I lifted myself out of the booth and joined them at the counter. “Hi, Tom. Remember me?”
The young man recoiled when he saw me, and I couldn’t be sure if it was my face or my presence that troubled him. He nodded hello and took a stool at the counter.
“What time are you going back?” asked Fadge.
“Later. I’m not in any hurry.”
“Taking the bus?” I asked.
Tommy turned on his stool to face me, still looking horrified at the sight. “I’ve got a car.”
I remembered that he had taken the bus the weekend before, two days after Jordan’s murder.
“Don’t you usually take the bus?” I asked.
“What business is it of yours?” he said, his discomfort turning hostile. “I don’t take the bus to Rochester because it stops a million times.”
“What about last weekend? You took the bus then, didn’t you?”
He glared at me, sweating. “Yeah, my car was in the garage. I picked it up at Ornuti’s Thursday. Go ask Vinnie Donati if you don’t believe me.”
“I’m meeting Dom Ornuti about a half hour from now,” I said. “I can check your story very easily.”
“Leave him alone, Ellie,” said Fadge in a low voice.
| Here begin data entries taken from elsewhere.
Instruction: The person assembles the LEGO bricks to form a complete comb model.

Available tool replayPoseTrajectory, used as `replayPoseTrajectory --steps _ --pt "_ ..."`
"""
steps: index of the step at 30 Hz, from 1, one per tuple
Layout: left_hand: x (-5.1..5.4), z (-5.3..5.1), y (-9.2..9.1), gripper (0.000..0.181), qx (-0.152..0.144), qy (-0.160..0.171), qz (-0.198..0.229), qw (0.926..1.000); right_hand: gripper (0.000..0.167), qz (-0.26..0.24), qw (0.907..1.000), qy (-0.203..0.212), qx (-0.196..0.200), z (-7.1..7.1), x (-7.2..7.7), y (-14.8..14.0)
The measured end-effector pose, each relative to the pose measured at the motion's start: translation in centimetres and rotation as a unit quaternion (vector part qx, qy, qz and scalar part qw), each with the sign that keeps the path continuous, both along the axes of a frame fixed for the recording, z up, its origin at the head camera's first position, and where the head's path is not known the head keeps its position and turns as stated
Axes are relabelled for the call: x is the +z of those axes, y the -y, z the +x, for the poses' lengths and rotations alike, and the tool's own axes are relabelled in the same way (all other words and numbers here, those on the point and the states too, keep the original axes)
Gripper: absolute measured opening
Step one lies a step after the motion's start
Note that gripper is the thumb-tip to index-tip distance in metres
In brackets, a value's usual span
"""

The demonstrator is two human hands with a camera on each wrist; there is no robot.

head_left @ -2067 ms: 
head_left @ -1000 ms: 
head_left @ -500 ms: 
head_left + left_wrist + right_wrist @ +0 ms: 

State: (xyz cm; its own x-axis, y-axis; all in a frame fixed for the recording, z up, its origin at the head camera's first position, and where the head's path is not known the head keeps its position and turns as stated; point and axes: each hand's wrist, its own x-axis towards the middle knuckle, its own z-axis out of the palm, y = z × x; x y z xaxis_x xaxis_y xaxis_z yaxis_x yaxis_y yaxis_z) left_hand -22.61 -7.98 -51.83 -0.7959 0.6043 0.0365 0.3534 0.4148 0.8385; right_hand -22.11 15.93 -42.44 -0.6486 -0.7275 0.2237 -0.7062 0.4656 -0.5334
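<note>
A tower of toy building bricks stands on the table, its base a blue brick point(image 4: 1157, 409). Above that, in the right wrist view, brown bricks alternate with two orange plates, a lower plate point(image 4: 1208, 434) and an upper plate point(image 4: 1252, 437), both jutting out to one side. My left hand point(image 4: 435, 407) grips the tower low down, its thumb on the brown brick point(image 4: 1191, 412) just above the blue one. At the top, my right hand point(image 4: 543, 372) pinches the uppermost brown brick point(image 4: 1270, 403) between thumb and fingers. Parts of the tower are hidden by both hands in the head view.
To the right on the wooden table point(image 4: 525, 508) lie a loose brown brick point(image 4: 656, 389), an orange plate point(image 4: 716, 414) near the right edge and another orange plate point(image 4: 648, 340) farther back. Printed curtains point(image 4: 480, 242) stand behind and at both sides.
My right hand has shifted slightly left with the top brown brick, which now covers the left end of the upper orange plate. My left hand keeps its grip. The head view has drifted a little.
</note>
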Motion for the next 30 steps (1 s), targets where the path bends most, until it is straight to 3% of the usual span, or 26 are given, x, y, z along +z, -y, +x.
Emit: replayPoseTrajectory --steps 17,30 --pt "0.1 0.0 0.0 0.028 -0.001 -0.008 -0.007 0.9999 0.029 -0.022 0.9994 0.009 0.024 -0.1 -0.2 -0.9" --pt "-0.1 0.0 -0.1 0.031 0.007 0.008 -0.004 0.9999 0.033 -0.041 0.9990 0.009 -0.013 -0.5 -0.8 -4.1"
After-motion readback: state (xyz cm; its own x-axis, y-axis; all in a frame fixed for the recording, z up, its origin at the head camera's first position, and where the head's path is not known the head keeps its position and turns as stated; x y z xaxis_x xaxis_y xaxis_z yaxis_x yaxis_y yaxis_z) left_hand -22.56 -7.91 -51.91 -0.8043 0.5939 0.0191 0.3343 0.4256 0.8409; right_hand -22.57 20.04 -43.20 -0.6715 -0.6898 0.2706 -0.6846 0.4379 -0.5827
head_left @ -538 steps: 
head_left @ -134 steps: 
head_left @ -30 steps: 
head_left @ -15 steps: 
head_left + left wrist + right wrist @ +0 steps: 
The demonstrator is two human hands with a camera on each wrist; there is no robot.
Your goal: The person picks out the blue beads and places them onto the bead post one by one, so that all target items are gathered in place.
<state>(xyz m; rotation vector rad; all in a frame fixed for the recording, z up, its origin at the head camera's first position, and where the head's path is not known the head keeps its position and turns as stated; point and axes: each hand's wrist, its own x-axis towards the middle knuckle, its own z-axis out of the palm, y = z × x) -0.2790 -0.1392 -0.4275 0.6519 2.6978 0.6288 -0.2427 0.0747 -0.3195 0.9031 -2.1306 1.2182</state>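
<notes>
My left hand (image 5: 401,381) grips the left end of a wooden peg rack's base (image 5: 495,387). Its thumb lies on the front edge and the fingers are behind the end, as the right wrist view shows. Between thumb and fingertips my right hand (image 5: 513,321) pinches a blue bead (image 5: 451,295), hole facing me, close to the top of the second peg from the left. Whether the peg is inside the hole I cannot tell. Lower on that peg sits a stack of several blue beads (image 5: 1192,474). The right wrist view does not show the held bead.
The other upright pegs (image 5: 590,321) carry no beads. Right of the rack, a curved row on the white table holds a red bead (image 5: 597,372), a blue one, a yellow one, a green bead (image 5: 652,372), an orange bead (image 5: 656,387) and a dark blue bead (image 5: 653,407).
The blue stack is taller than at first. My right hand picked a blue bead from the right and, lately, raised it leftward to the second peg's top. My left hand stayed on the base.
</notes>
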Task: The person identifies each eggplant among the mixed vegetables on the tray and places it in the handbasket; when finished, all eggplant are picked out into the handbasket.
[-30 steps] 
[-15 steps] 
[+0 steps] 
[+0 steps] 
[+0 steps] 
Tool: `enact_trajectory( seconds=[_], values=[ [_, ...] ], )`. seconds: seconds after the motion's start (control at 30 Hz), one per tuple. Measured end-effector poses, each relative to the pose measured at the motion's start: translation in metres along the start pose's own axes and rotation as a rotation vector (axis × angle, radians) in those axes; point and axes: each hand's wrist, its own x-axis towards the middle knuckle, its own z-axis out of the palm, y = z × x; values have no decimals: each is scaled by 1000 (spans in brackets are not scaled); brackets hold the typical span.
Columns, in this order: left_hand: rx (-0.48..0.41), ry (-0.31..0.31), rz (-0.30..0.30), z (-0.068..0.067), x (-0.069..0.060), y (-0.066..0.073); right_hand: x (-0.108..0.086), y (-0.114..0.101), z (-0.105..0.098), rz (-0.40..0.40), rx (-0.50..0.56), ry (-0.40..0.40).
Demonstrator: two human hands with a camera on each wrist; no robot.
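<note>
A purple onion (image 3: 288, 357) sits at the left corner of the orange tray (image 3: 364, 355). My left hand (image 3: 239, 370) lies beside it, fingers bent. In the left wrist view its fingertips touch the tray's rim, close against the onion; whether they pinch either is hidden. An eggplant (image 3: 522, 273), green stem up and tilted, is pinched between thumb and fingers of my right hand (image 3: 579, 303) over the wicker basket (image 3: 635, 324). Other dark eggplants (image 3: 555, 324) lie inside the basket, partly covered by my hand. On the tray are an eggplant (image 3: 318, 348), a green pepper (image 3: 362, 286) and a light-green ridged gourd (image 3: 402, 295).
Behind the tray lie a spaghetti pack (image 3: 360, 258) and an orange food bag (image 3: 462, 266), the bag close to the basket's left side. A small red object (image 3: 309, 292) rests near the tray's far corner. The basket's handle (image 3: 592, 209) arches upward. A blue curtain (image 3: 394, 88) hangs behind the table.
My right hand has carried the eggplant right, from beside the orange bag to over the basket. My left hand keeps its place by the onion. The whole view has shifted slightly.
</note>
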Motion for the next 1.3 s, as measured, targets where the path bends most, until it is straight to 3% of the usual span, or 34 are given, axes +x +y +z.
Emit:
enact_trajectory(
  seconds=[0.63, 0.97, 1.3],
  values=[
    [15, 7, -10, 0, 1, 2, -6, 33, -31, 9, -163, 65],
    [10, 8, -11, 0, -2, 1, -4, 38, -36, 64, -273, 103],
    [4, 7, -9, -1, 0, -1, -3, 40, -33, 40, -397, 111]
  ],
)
“I don’t know why you don’t believe me,” said Tommy, suddenly at the point of tears. “I told you I loved Jordan. Everyone in town knew I did.”
He wiped his left sleeve across his wet nose and caught his lip on his watchband. It must have hurt like the devil, because he hopped around swearing for about thirty seconds. I thought it was pretty funny, but Fadge frowned and shook his head disapprovingly at me. Then he handed Tommy a napkin and put his arm around him.
When I left Fiorello’s a few minutes later, I bent over and examined the ground under Tommy Quint’s dented, white Plymouth. Piece of junk, but clean. I wondered, though, if it had been leaking oil the Friday before.
I had met Dom Ornuti only once: the time two months before when he inspected my Belvedere. He wore a thin mustache over his long mouth and bluish lips. His skin color betrayed a liver problem (due to heavy drinking, according to rumor), and he smoked like a Turk: Lucky Strikes. A lean, sullen type, Dom was no conversationalist.
Frank had invited him to Phil’s, a competing garage, to assess the damage and give an opinion on the brakes he had so recently pronounced fit for the road.
This day at Phil’s Garage, he grunted hello to me. He dropped to the pavement, scooted beneath the twisted chassis, and loosed a satisfied hoot a few seconds later. Shimmying back out from under the car, he popped to his feet and beamed smiles at the sheriff and me.
“You thought I missed something, didn’t you?” he accused me, now gloating and cocky. “Well, think again. Someone did a job on your brakes.”